Hundreds of tiny fragments were found in the bodies of the three deceased crew members who were in the cockpit, according to the board.

The report stated that eastern Ukraine should have shut down it’s air space to civil aviation, with emphasis on the fact that the MH17 craft should never have been flying over the territory.

The board has lambasted the decision of 61 airlines who chose to continue flying over the area, explaining that the airlines should have recognised the potential dnagers.

On the day of the crash approximately 160 aircrafts used the same route as MH17.

Head of Dutch Safety Board, Tjibbe Joustra, said “No one considered that civil aircraft at cruising altitude were at risk.”

The board have now recommended that airlines be more transparent with their choice of routes and have suggested that aviation rules are changed in a way that will enforce this.

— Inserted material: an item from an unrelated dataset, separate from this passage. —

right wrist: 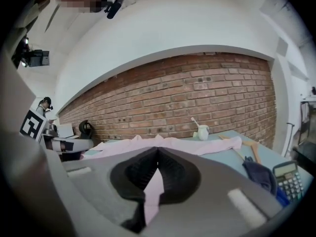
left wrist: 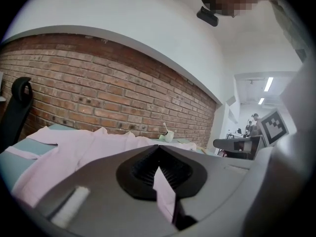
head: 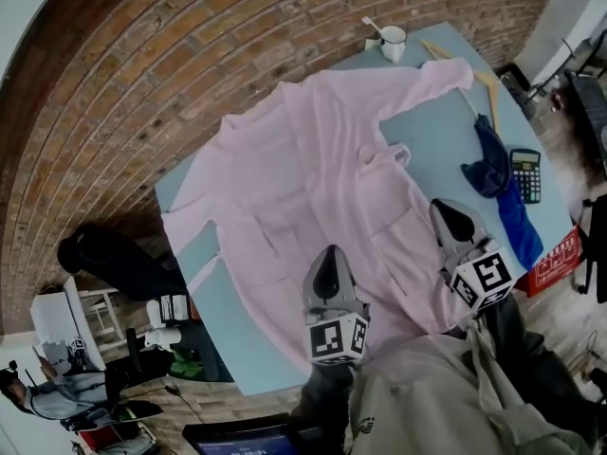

Russia is said to be displeased with the conclusion of the report, with the country disagreeing with the findings, one point of contention being the type of missile that was deemed to have been used.

The investigation – which was investigated over the span of 15 months- was not tasked with appointing blame or responsibility for the crash, a separate investigation into this is set to take place in the future. Both Ukrainian and Western governments have laid blame with pro-Russian separatists, claiming that they used Buk missiles supplied by Russia.

The militaries of both Ukraine and Russia possess Buk missiles.

Prior to the Dutch findings, a state controlled Russian firm, who are responsible for making Buk missiles, released their own report, with their findings heavily contradicting that of the Dutch Safety Board.